§ **Task goal**:
Every line of the material below that holds the string "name" should be copied.

======

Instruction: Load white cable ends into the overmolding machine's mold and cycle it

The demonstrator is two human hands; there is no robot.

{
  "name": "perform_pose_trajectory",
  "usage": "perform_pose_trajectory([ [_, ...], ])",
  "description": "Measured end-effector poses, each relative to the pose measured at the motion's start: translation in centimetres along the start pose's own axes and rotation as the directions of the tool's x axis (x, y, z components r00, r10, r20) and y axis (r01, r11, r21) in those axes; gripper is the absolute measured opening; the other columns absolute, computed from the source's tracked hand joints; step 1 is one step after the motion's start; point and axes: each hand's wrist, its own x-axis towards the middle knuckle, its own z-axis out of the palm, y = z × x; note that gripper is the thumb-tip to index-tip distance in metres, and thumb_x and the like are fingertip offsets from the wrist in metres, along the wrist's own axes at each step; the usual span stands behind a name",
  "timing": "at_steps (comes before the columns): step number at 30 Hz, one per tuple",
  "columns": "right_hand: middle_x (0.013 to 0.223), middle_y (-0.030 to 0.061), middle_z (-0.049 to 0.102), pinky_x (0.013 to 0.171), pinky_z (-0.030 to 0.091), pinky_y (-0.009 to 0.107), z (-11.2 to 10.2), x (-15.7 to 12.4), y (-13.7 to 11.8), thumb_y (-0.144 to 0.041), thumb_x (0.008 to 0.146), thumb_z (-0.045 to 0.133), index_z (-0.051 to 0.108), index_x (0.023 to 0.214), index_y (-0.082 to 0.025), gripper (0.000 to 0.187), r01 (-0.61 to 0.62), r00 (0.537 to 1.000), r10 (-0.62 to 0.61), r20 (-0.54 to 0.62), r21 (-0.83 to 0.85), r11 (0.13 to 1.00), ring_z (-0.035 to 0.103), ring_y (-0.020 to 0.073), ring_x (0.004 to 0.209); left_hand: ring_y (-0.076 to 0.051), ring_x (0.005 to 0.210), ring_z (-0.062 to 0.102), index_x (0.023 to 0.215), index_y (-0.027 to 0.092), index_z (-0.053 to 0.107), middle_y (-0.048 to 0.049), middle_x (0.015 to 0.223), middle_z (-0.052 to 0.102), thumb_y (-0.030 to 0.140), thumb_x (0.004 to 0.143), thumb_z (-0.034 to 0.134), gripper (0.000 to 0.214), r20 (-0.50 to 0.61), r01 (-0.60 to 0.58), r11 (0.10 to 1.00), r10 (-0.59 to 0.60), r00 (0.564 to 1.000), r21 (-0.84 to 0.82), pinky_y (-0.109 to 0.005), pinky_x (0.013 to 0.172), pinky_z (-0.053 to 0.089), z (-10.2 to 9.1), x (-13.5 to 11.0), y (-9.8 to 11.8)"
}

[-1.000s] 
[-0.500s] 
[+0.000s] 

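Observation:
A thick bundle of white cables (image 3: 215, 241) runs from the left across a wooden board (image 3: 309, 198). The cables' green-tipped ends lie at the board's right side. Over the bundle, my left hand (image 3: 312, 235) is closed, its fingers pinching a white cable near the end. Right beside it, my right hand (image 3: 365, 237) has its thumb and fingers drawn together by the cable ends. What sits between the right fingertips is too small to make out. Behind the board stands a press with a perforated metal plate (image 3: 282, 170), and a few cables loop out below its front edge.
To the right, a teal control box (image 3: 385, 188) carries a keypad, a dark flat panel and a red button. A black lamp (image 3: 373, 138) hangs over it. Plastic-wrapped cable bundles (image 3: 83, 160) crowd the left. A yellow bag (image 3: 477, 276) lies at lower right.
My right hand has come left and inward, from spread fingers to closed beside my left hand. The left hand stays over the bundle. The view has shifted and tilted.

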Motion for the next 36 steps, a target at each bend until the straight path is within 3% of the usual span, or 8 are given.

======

§ **Output below**:
  "name": "perform_pose_trajectory",
  "description": "Measured end-effector poses, each relative to the pose measured at the motion's start: translation in centimetres along the start pose's own axes and rotation as the directions of the tool's x axis (x, y, z components r00, r10, r20) and y axis (r01, r11, r21) in those axes; gripper is the absolute measured opening; the other columns absolute, computed from the source's tracked hand joints; step 1 is one step after the motion's start; point and axes: each hand's wrist, its own x-axis towards the middle knuckle, its own z-axis out of the palm, y = z × x; note that gripper is the thumb-tip to index-tip distance in metres, and thumb_x and the like are fingertip offsets from the wrist in metres, along the wrist's own axes at each step; the usual span stands behind a name",

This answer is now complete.